It monitors module 24 and is used for monitoring telephone situation, when listening to phone, the Compositing Engine is notified to stop current language Sound synthesis and casting notify the Compositing Engine to restart current speech synthesis and casting when listening to telephone finished.Separately Outside, the monitoring module 24 can also notify the Compositing Engine pause current speech synthesis and casting when listening to phone, when When listening to telephone finished, the Compositing Engine current speech synthesis and casting since the place of pause are notified.In mobile phone etc. On mobile terminal, then normalized speech synthesis system needs whether a telephone monitoring module 24 has phone at this time to monitor, If there is phone, then interrupting current synthesis task, and a signal being interrupted by phone call is sent to the outer of current task Speech synthesis is connect using 25, takes next speech synthesis to be processed to appoint after telephone finished, then in synthesis semantic task list Business is handled.
As shown in fig. 7, increasing a telephone monitoring device in figure as module 24 is monitored, when telephone monitoring device has listened to electricity It, can be by Compositing Engine 23 to interrupt speech synthesis and casting when words.That is, here when listening to phone or remove electricity When, then all speech synthesis tasks of Compositing Engine 23 will block, casting can be also stopped, after telephone finished, task It will be again started up, 23 engine of Compositing Engine handles remaining speech synthesis task to be processed in sequence, and normalized voice closes It needs easy-to-use stopping to broadcast mode at platform to allow users to easily stop casting.

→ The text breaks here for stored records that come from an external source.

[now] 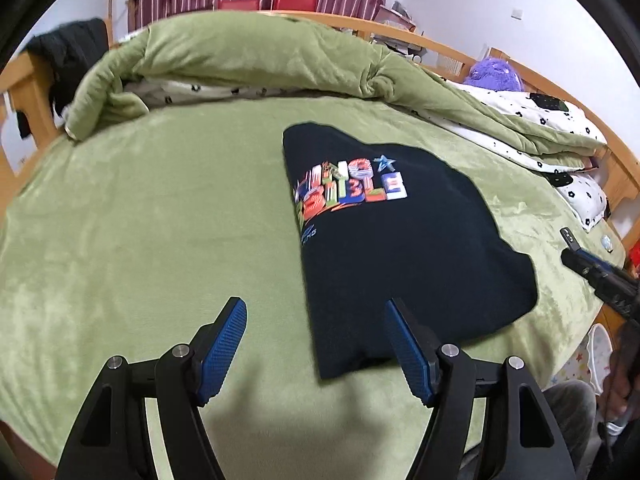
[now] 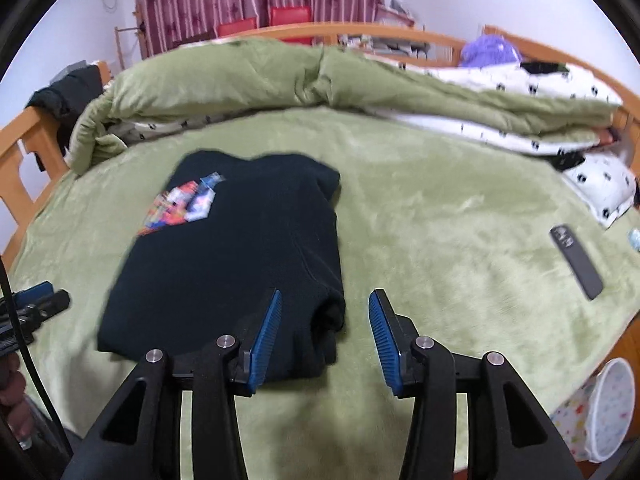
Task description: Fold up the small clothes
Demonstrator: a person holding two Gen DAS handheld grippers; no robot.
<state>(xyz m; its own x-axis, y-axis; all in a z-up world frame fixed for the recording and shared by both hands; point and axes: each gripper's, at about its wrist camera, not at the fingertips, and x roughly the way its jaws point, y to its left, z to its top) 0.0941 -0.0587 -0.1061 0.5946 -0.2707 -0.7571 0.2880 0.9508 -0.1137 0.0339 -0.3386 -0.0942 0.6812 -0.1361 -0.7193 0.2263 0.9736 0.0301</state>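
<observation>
A small black top (image 1: 404,248) with a colourful letter print lies folded into a narrow block on the green blanket (image 1: 160,220). My left gripper (image 1: 314,308) hovers above the garment's near left corner, jaws open, nothing between the blue pads. In the right wrist view the same black top (image 2: 240,256) lies left of centre. My right gripper (image 2: 326,300) hangs over its near right corner, open and empty, clear of the cloth. The right gripper's tip (image 1: 592,268) shows at the left wrist view's right edge. The left gripper's tip (image 2: 40,300) shows at the right wrist view's left edge.
A rolled green duvet (image 1: 260,56) with white patterned lining lies across the far side of the bed. A dark remote (image 2: 576,260) rests on the blanket at the right. A patterned pillow (image 2: 604,184), a purple plush (image 2: 492,50) and the wooden bed frame (image 2: 24,160) border the bed. A patterned basket (image 2: 604,412) stands beside it.
</observation>
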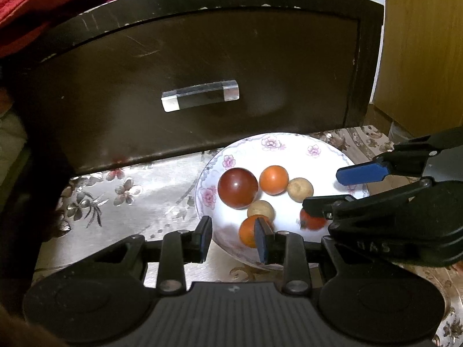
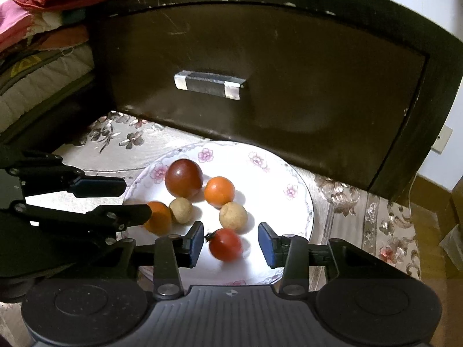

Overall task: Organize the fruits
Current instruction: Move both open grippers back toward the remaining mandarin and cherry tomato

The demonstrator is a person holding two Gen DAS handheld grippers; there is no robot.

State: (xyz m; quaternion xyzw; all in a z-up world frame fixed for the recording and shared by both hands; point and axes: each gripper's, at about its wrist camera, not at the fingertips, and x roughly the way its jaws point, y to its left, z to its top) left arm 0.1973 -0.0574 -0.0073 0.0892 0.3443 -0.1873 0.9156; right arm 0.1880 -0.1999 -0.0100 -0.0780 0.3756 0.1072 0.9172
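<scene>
A white floral plate (image 1: 289,147) (image 2: 289,173) holds a large dark red fruit (image 1: 237,188) (image 2: 183,177), two orange fruits (image 1: 273,179) (image 2: 219,191), two tan balls (image 1: 300,189) (image 2: 233,215) and a small red tomato (image 2: 225,244) (image 1: 312,222). My right gripper (image 2: 230,245) (image 1: 344,188) is open around the tomato, which looks blurred; it lies near the left pad, with a gap to the right pad. My left gripper (image 1: 233,240) (image 2: 134,199) hovers over the plate's near-left rim, its jaws apart and empty. The second orange fruit (image 1: 249,231) (image 2: 159,217) lies just beyond its fingertip.
A dark drawer front with a clear handle (image 1: 199,95) (image 2: 209,85) rises right behind the plate. The plate rests on a floral tablecloth (image 1: 115,196). Red cloth (image 1: 43,5) lies at top left, folded bedding (image 2: 34,81) at the left, and a yellow wooden cabinet (image 1: 419,57) at the right.
</scene>
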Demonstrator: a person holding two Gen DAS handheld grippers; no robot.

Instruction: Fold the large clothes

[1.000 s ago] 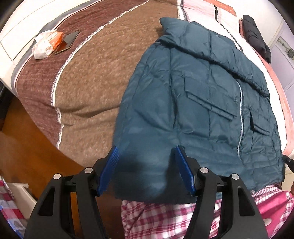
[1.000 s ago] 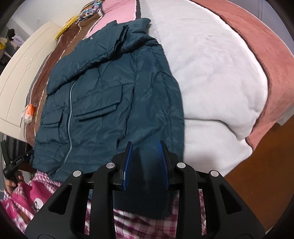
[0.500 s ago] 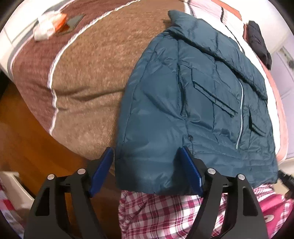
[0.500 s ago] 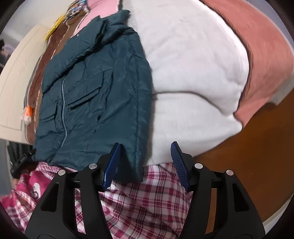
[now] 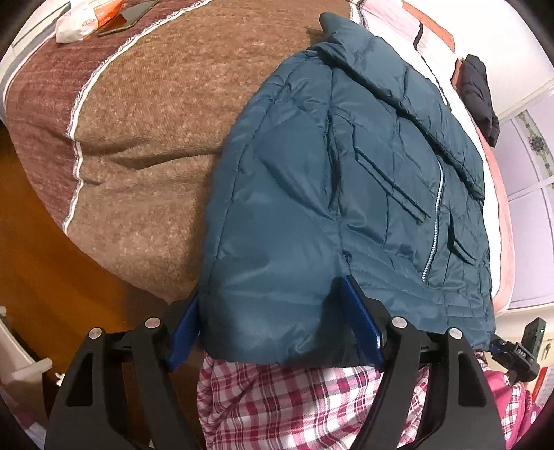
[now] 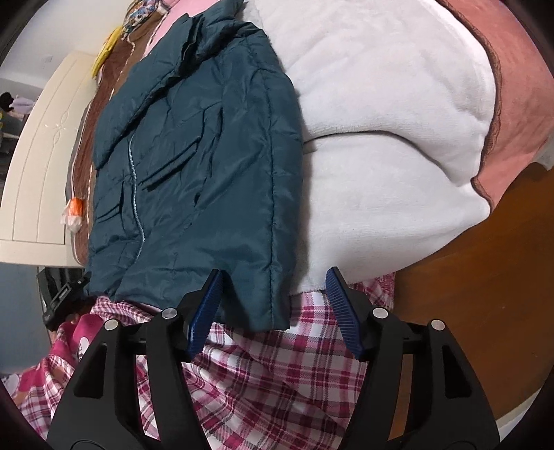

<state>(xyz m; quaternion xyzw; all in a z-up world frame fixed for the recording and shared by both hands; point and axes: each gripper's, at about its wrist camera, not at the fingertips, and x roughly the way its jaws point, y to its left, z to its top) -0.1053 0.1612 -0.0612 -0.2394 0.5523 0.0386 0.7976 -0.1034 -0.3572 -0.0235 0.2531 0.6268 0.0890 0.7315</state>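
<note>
A dark teal padded jacket [image 5: 346, 194] lies front up on the bed, zipped, collar at the far end, hem hanging over the near edge. My left gripper [image 5: 273, 329] is open, its blue pads [image 5: 360, 322] on either side of the jacket's left hem corner. In the right wrist view the jacket [image 6: 194, 162] lies to the left. My right gripper [image 6: 273, 311] is open around the right hem corner, which hangs loose between the pads [image 6: 342, 311].
The bed has a brown blanket [image 5: 152, 114] on the left and a white and pink blanket [image 6: 387, 114] on the right. A packet and phone [image 5: 104, 17] lie far left. A dark garment [image 5: 477, 90] lies far right. Plaid pyjama fabric [image 6: 277, 374] is below the grippers. Wooden floor [image 6: 484, 294] flanks the bed.
My right gripper has opened and let go of the jacket's hem. Both grippers have moved closer to the hem corners. The left gripper stayed open.
</note>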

In order to keep speech synthesis platform effect more abundant, one can be done on the basis of speech synthesis engine 23 on basis A little extensions, such as the adjustment about intonation and word speed, the adjustment of tone color is made of the method for the change of voice, is added with the method for echo mixed Effect is rung, improves sound effect with the method for balanced device, extension includes but is not limited to content listed above.

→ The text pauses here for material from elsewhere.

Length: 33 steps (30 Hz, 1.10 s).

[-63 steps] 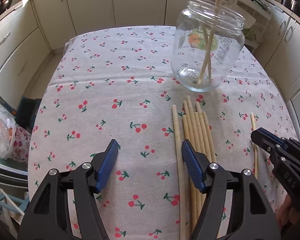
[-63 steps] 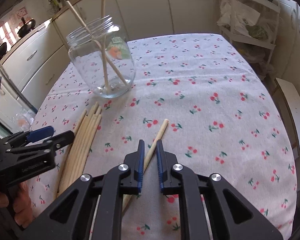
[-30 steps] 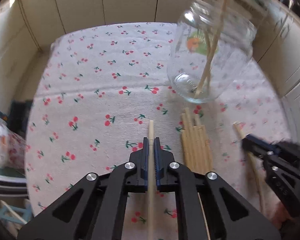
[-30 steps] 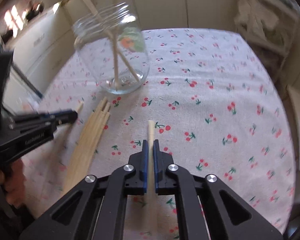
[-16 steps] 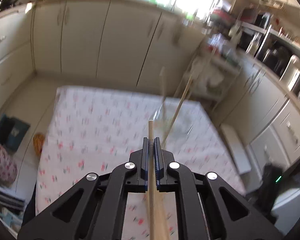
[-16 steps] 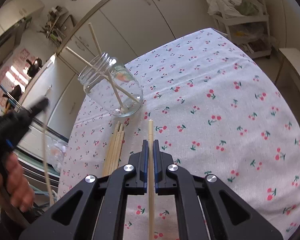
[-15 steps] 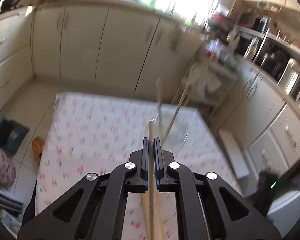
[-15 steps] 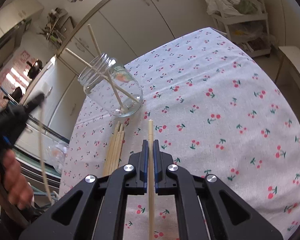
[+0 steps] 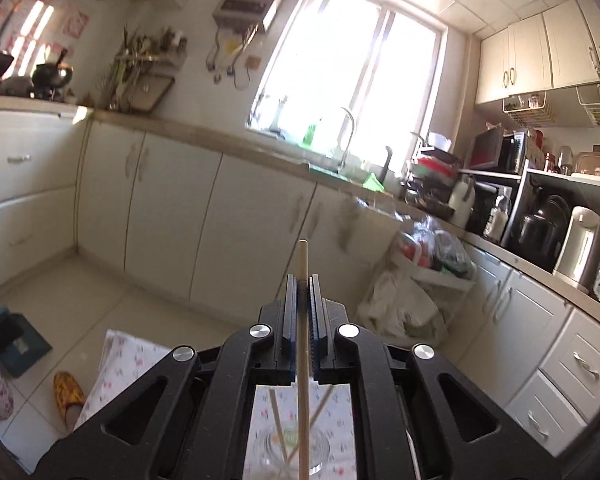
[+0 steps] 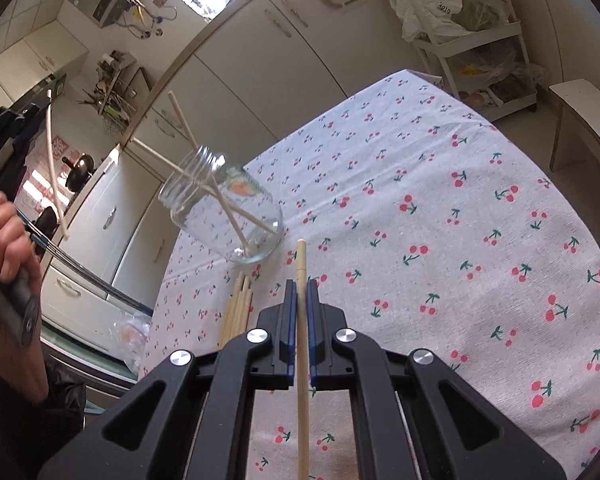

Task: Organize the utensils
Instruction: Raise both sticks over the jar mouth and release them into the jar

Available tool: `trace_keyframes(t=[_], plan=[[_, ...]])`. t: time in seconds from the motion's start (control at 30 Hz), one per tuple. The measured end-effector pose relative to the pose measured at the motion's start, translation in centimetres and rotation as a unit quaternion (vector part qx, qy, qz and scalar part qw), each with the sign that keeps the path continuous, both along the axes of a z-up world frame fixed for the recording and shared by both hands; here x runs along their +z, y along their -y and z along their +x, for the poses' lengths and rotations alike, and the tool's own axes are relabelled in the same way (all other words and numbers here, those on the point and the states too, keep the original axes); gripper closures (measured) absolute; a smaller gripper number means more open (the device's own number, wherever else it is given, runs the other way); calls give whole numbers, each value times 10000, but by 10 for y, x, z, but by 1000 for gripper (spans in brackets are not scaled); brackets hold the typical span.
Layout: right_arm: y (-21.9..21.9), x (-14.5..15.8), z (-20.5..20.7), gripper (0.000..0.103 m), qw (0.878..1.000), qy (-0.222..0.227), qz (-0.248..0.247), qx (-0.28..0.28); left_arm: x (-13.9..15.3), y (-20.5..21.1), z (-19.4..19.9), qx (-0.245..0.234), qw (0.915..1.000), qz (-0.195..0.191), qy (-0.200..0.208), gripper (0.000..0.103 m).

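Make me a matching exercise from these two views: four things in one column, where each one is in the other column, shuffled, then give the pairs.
Things
1. glass jar
2. chopstick in the right tongs
3. chopstick in the left tongs
4. loose chopstick bundle

Places
A. lying flat on the cherry tablecloth just in front of the jar
B. standing on the tablecloth with two chopsticks leaning inside
C. raised above the jar, pointing toward the kitchen window
D. gripped above the tablecloth, tip pointing past the jar's right side

Pairs: 1-B, 2-D, 3-C, 4-A
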State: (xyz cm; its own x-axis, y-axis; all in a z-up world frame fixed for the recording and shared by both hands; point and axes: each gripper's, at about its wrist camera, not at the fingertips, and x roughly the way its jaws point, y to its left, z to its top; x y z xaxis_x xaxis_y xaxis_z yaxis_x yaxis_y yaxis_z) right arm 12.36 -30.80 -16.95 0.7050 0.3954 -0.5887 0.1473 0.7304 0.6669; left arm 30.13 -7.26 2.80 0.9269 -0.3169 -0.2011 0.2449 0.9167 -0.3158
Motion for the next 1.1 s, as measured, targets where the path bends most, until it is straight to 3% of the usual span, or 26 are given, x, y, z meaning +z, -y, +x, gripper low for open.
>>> trace_keyframes(t=[0.6, 1.1], plan=[[9, -5, 1, 97, 9998, 94, 194, -56, -35, 44, 49, 549, 9981, 82, 268, 98], [13, 0, 4, 97, 9992, 263, 287, -130, -88, 56, 40, 509, 9972, 499, 233, 98]])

Various speech synthesis demands in the application of different external speech syntheses not only can be transferred to one by the present embodiment Independent speech synthesis system processing, i.e., normalize speech synthesis, and external speech synthesis is closed using voice is used if necessary At function, the speech-sound synthesizing function of speech synthesis system can be called by way of far call, in this way can be significantly Reduction resource redundancy and waste, also simplify the exploitation complexity of other external speech synthesis systems to a certain extent, also Telephony feature reaches normal use during can guaranteeing speech synthesis.
Embodiment six
The present invention also provides a kind of mobile terminal, including the speech synthesis system as described in example IV or embodiment five into Row speech synthesis.

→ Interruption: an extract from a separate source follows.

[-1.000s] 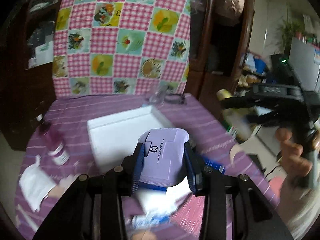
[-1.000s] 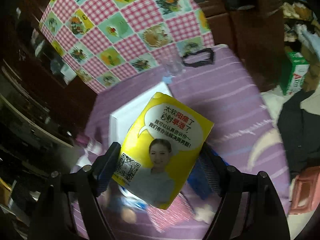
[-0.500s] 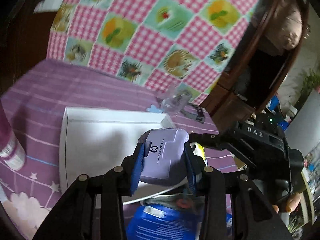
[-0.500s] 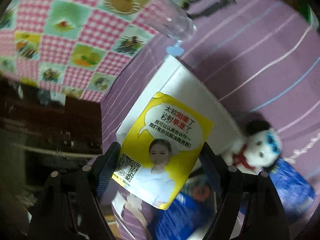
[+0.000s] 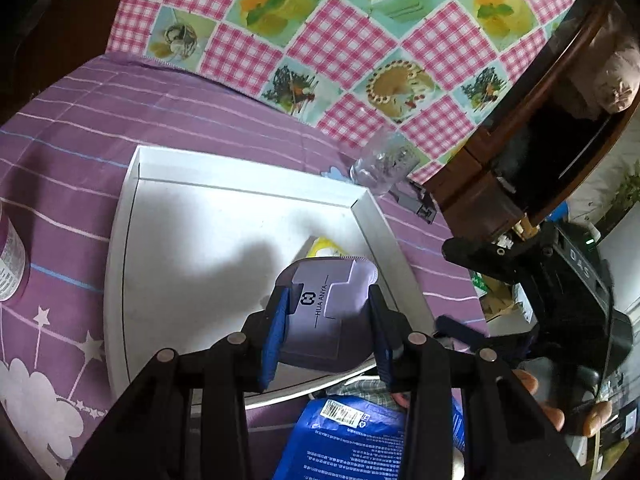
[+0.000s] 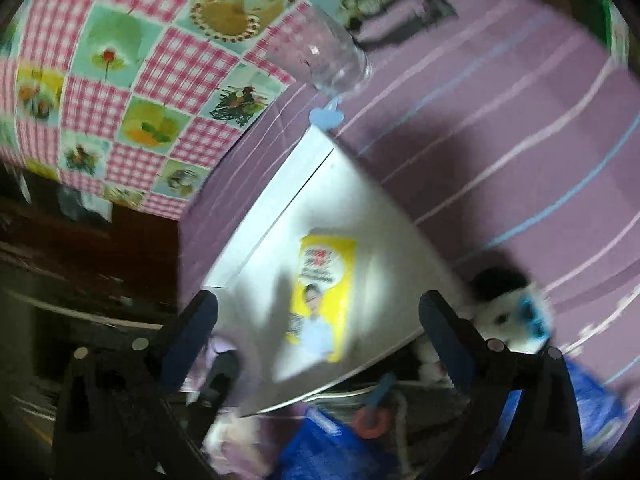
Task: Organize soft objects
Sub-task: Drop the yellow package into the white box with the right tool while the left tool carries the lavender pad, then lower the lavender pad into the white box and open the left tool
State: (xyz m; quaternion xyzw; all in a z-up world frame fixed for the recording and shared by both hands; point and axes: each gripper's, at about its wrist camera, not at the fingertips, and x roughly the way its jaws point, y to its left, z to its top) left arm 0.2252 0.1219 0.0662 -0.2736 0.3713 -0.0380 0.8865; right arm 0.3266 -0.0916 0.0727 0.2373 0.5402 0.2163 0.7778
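"HUA ANYA" lettering on lilac pack [image 5: 329, 314] between left gripper [image 5: 327, 320] pads

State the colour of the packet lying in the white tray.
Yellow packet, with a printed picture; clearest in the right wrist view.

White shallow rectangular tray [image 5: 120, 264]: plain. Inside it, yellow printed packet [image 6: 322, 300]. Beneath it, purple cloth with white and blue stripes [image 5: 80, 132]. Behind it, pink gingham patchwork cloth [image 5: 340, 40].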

Speech synthesis system can be integrated into an individual application product by the present embodiment, be set for different mobile terminals It is standby, under identical speech synthesis engine, it is packaged into the speech synthesis application that may operate under this system, mobile terminal system Including but not limited to symbian, android, ios, linux, mtk etc. are mounted with unified voice on these terminal devices After synthesis system, the external speech synthesis application in these equipment does not need speech synthesis processing module independent then, The interface i.e. module for calling directly unified speech synthesis system can realize speech-sound synthesizing function, ultimately form one for terminal The unified speech synthesis platform of equipment can not only effectively reduce storage and exploit natural resources, speech synthesis engine can also be made to be In local runtime, user's online is not needed, any data traffic will not be generated.
The present invention calls by presetting speech synthesis task, external speech synthesis application and the speech synthesis is submitted to appoint Then the speech synthesis task list to be processed by sequence is deployed and generated to various speech synthesis tasks by business, and from It is selected in the speech synthesis task list to be processed and comes most preceding speech synthesis task to be processed progress current speech synthesis And casting, and repeat the above steps up to no speech synthesis task and the speech synthesis task list to be processed is sky, it can The various speech synthesis demands in different external speech synthesis applications are transferred to an independent speech synthesis application processing, Speech synthesis is normalized, external speech synthesis applies the function of using speech synthesis if necessary, then can pass through The mode of far call can greatly reduce resource redundancy and wave come the speech-sound synthesizing function for calling speech synthesis to apply in this way Take, also simplifies the exploitation complexity of other external speech synthesis applications to a certain extent.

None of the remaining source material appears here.